Screening

There is no evidence to support screening in the general population. Although the condition is common, it has a classical presentation (abnormal vaginal bleeding) and good prognosis with effective treatment (surgery). For all women, an inquiry should be made for perimenopausal or postmenopausal vaginal bleeding during routine health checks. ACOG: well-woman health care Opens in new window

Women with a personal history or a significant family history consistent with Lynch syndrome may benefit from genetic risk assessment. Identification of Lynch syndrome allows for risk-reduction strategies, surveillance for early detection, and cascade testing (counseling and testing of blood relatives of individuals identified with a specific genetic mutation).

Women with Lynch syndrome should be offered regular endometrial biopsy because of their high risk of endometrial cancer (35% to 54% lifetime risk).[74][75]​​[89]​​​

Screening for Lynch syndrome

A careful personal and family history may identify patients at increased risk of Lynch syndrome who should be offered genetic risk assessment (including counseling and genetic testing) for Lynch syndrome.[74][75]​​

Criteria for evaluation of Lynch syndrome include:[74]

  • Blood relative with a known Lynch syndrome pathogenic variant.

  • Personal history of a tumor with MMR deficiency.

  • Personal history of a Lynch syndrome-related cancer with diagnosis at age <50 years, or with a synchronous or metachronous related cancer, or with a strong family history of related cancer, or with a strong family history of related cancers.

  • Family history including a first-degree relative with colorectal and/or endometrial cancer with diagnosis at age <50 years, or with a synchronous or metachronous Lynch syndrome-related cancer, or with additional first- or second-degree relatives with related cancers.

Genetic testing for a specific pathogenic variant can be carried out, if known; germline multigene panel testing is recommended if the variant is unknown.[74]

If Lynch syndrome is confirmed, offer timely cascade testing.[135]

Surveillance for women with Lynch syndrome

Endometrial biopsy every 1 or 2 years, starting at age 30 to 35 years, is recommended for women with Lynch syndrome.[74][75]​​

Transvaginal ultrasound may be considered in postmenopausal patients with Lynch syndrome, although it lacks diagnostic accuracy.[75]​ Transvaginal ultrasound is not recommended in premenopausal patients because of variation in endometrial stripe thickness during the menstrual cycle.[74]

Women with Lynch syndrome may benefit from a prophylactic, risk-reducing hysterectomy after completion of childbearing.[36][37][75]​​​​[89][90][136]​​​​ Prophylactic bilateral salpingo-oophorectomy (BSO) may also be beneficial because of the high risk of ovarian cancer associated with some Lynch syndrome mutations.[74]​​[75]​​[91]​​ See Primary prevention.​​

Screening women treated with tamoxifen

Premenopausal women treated with tamoxifen have no increased risk of endometrial cancer and, as such, require no additional monitoring beyond routine gynecologic care.[69]

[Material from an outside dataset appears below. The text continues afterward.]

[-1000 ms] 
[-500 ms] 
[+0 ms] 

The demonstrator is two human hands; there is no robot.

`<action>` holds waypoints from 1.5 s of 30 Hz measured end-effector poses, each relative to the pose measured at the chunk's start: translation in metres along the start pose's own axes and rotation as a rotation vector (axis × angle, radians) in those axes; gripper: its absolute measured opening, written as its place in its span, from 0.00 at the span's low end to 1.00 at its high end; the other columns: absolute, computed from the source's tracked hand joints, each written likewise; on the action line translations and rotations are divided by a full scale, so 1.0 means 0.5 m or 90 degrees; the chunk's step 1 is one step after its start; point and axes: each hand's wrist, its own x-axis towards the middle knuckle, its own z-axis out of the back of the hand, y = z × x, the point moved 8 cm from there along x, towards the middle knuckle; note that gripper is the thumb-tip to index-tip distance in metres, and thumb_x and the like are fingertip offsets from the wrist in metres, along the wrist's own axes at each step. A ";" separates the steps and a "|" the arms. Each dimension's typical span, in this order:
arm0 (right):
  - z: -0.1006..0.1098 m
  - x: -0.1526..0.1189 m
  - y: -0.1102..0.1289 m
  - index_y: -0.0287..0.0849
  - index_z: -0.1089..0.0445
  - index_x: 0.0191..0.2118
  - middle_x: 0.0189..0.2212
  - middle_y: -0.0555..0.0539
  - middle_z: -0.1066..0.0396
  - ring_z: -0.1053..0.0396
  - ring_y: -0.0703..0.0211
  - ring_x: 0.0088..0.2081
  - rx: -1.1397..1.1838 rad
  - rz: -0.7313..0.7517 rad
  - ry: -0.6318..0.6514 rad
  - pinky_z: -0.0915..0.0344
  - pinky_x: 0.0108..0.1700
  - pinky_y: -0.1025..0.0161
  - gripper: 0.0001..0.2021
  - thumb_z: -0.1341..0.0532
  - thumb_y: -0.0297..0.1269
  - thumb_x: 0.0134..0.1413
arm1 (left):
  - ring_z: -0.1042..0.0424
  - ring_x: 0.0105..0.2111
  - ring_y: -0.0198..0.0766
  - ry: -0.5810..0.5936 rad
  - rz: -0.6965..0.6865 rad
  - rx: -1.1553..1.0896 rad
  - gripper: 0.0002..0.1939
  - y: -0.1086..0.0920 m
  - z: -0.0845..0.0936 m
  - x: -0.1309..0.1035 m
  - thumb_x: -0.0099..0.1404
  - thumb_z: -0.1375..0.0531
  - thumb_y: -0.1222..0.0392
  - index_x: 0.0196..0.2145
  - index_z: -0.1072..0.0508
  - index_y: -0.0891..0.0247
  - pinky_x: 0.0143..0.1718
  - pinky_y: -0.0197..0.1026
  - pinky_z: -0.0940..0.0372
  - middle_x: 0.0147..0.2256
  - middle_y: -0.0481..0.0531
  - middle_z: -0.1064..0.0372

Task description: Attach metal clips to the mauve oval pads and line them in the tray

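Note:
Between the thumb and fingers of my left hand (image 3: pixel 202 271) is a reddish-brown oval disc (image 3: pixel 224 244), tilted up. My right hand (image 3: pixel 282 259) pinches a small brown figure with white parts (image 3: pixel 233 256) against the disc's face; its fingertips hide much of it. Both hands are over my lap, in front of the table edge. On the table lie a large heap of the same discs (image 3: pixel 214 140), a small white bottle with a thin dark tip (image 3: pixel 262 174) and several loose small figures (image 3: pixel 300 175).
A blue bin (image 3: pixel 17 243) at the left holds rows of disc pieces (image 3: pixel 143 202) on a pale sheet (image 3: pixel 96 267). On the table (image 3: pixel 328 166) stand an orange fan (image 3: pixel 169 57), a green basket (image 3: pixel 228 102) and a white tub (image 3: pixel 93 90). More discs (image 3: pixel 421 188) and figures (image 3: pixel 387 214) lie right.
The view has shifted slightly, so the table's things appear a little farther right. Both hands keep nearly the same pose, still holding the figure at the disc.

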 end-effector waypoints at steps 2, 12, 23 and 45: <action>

Routine endometrial surveillance has not been found to be effective in increasing the early detection of endometrial cancer in postmenopausal women using tamoxifen who are not at high risk for endometrial cancer.[137][138] Such surveillance may lead to more invasive and costly diagnostic procedures and is not, therefore, recommended.[139][140]

Although screening with ultrasound for thickened endometrial stripe has been advocated (as there is a >7-fold increased risk of endometrial cancer in women with breast cancer exposed to tamoxifen), no clear survival advantage has been demonstrated over clinical surveillance for postmenopausal vaginal bleeding.[68]

Ultrasound may have a role prior to commencing tamoxifen to identify preexisting benign lesions.[66][68]